Introduction

Nasal breathing without difficulty is a complex matter and is influenced by several factors.

There are various objective tests for nasal airway assessment to help physicians in understanding nasal airway function. Acoustic rhinometry was first described by Hilberg in1989. It is one of the most commonly-used tests for objective measurements of nasal airway.1,2

This test has the ability to measure the volume and the nasal cross-sectional area at various  distances. It can also determine the site of nasal minimal cross-sectional area.1

Acoustic rhinometry equipment presents a shock wave to the nasal airway and then by  measuring the reflected sound, a profile of the cross-sectional areas through each side of the nose may be obtained. Changes in the cross-sectional area of the nose cause changes in acoustic impedance that affect the reflection of the sound.1

This test defines the site of obstruction in the nasal airway. This is a helpful way for diagnosis of nasal obstructing diseases such as rhinitis, snoring, and tumors. It is also useful for comparing preoperative and postoperative results in nasal surgeries.1–5

The normal value of the variables measured by acoustic rhinometry test, for example cross-section and nasal volume may be influenced by various factors including race, age, sex, height, weight, and  smoking habit. Race is the most important factor.1,6,7

Within the past years, there had been various studies about the acoustic-rhinometry test for  defining normal values of nasal volume and cross-section in different races, objective assessment of postoperative results of nasal surgeries, and evaluation of the effect of sex,age, height, and weight on the mentioned variables.4,5

Having considered that these normal values vary in different races and there has been no study on determining these normal values in Iranian population up to now, this study was done to provide normal values of nasal volume in a sample of adult Iranians without nasal breathing complaint. This study also evaluated the correlation between those variables and age, sex, height, weight, and smoking habit.

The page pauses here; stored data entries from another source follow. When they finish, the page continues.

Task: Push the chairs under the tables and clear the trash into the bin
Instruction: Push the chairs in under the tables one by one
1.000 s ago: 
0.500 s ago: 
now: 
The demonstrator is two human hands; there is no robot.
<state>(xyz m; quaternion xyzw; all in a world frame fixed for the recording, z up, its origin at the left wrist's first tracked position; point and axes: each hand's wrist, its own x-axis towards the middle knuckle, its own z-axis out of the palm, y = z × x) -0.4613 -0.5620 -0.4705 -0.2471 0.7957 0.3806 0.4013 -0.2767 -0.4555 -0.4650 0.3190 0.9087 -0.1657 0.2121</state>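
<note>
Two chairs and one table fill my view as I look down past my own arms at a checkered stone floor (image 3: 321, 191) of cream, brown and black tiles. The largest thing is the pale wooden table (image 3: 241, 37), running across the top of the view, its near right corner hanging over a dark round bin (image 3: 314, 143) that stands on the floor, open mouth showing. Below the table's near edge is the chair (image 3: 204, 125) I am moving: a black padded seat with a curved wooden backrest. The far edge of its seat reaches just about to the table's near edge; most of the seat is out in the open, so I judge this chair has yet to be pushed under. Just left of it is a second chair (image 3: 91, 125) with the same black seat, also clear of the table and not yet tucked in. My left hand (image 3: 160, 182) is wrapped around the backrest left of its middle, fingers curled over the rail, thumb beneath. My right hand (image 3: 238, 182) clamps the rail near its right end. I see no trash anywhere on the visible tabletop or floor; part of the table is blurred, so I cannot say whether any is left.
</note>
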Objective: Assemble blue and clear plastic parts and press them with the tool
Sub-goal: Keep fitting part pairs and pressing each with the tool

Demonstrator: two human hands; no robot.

The differences of nasal volume and cross-section between the individuals with normal nasal examination and the individuals with abnormal nasal examination (such as minimal septal deviation, turbinates hypertrophy, and mucosal diseases) but without nasal breathing complaint, were also assessed.

Materials and Methods

This was a cross-sectional study. In this study, with regard to sampling formula (N=z 2 s2/d2), 180 normal adult Iranians (18 – 60 years old) without nasal breathing complaint were invited by an advertisement to Rasoul Akram and Firuzgar Hospitals to take part in the study. In the sampling formula S (standard deviation) is 0.13 for nasal volume and minimal cross-sectional area due to references, Z is 1.96 for the 95% confidence level, and d is 0.02 due to references.1,2

The exclusion criteria were: history of a systemic disease, history of nasal surgery, history of allergy, sinusitis, polyposis, and history of continuous consumption of decongestant medications.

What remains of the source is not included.